Activity
Below are entries. Reproduce exactly the lines between the line holding "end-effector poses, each" and the line holding "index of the", inclusive, and only those.

[Data excerpts]
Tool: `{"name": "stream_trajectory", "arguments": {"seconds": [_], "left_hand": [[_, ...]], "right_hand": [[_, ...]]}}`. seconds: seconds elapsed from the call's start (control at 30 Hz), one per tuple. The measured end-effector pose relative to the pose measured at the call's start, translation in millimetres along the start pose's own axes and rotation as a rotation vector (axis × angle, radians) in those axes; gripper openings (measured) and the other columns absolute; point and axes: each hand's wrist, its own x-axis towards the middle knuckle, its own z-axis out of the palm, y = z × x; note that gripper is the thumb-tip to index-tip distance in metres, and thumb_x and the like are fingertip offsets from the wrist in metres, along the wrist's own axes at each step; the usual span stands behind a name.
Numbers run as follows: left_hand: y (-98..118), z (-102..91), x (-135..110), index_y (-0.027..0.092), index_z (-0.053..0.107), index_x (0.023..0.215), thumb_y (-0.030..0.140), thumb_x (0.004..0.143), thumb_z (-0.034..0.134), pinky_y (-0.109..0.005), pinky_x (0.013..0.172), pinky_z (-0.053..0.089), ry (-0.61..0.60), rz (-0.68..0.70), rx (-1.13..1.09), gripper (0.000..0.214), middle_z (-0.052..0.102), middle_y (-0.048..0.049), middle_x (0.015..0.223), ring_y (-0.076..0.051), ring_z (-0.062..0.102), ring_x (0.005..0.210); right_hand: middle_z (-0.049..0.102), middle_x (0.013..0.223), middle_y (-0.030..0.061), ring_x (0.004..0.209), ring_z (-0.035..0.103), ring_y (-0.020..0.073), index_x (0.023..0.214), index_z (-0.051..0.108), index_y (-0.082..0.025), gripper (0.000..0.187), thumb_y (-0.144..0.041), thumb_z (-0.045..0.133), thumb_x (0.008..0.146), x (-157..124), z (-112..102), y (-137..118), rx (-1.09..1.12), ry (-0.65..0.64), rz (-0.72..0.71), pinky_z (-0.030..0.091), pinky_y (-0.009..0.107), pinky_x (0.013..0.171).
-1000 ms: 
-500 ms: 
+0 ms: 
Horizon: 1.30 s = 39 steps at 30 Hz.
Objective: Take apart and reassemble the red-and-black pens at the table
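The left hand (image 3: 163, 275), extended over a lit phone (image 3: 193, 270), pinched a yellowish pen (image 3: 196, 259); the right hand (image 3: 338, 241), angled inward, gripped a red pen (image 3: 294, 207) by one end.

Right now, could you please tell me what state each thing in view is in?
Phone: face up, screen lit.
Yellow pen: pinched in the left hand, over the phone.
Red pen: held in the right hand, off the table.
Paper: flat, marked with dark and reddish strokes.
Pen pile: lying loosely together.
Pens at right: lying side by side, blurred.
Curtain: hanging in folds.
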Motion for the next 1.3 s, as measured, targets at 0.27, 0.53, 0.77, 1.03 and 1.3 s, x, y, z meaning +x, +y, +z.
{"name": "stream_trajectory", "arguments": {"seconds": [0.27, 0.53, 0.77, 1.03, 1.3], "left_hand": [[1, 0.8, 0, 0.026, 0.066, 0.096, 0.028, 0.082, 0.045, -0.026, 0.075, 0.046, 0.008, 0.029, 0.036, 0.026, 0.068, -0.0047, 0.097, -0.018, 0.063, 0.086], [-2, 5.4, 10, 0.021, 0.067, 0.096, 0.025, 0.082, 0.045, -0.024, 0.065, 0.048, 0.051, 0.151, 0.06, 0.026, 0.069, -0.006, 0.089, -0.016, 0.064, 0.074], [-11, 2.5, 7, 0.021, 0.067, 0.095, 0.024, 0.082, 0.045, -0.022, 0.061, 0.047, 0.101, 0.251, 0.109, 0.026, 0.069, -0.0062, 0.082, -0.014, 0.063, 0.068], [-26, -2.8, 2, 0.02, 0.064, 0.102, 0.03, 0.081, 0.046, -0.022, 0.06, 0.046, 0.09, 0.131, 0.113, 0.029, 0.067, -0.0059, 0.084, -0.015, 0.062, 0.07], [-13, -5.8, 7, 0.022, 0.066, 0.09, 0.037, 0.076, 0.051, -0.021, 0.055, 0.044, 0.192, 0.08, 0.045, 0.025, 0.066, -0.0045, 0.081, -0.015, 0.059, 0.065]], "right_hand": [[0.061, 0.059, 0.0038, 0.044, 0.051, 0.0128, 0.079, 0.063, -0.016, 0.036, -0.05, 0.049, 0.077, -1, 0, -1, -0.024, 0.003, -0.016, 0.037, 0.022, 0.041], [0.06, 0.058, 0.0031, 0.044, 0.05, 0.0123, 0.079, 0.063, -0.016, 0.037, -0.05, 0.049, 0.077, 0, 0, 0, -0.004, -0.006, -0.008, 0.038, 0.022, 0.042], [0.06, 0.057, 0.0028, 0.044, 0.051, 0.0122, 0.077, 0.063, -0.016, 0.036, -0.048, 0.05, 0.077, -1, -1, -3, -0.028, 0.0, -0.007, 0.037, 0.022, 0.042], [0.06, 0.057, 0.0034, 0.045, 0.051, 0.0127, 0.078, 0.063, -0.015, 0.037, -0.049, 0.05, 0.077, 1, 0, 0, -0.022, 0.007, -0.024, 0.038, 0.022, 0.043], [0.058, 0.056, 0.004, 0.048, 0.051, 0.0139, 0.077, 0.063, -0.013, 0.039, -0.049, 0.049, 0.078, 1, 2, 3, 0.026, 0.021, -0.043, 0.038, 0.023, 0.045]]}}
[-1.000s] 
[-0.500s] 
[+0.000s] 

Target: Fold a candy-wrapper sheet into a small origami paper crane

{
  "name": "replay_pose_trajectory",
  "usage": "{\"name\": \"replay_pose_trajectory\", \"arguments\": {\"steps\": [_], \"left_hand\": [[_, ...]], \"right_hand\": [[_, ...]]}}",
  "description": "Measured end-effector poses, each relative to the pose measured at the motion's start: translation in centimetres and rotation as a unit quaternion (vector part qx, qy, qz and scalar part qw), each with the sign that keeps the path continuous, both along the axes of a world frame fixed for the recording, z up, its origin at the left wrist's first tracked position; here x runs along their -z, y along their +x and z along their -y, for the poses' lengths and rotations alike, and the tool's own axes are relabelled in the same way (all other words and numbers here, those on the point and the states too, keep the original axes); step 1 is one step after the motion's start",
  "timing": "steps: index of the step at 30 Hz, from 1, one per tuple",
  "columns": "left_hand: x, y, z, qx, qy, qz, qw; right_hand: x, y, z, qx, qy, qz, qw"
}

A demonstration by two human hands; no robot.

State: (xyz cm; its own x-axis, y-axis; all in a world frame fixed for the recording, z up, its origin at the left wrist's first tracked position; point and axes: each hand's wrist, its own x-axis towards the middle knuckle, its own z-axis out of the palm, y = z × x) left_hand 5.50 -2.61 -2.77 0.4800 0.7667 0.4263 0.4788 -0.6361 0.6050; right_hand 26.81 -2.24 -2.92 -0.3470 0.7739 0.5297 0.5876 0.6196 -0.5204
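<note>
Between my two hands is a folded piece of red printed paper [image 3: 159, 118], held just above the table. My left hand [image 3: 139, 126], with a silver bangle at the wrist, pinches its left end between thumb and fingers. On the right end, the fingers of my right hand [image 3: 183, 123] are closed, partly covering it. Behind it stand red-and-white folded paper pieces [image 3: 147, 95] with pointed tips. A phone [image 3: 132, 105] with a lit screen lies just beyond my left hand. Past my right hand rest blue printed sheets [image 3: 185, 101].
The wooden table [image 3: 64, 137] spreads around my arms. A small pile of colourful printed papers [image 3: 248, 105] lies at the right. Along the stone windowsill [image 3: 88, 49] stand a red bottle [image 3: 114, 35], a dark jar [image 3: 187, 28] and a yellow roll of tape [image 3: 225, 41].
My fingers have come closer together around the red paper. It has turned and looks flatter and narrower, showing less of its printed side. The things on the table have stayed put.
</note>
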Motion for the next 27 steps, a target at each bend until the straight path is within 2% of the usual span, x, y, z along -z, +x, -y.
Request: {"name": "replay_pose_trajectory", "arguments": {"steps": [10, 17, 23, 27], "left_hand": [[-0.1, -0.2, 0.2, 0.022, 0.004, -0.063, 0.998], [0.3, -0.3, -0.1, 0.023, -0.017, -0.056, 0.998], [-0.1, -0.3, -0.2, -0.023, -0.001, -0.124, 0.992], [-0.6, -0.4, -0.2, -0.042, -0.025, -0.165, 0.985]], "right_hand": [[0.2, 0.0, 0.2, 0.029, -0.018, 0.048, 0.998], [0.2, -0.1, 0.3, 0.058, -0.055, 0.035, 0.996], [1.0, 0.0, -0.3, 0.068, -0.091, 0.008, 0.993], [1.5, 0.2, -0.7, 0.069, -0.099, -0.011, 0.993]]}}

Response area
  "description": "Measured end-effector poses, each relative to the pose measured at the motion's start: translation in centimetres and rotation as a unit quaternion (vector part qx, qy, qz and scalar part qw), each with the sign that keeps the path continuous, both along the axes of a world frame fixed for the recording, z up, its origin at the left wrist's first tracked position; here x runs along their -z, y along their +x and z along their -y, for the poses' lengths and rotations alike, and the tool's own axes are relabelled in the same way (all other words and numbers here, those on the point and the states too, keep the original axes); step 1 is one step after the motion's start",
  "timing": "steps: index of the step at 30 Hz, from 1, one per tuple",

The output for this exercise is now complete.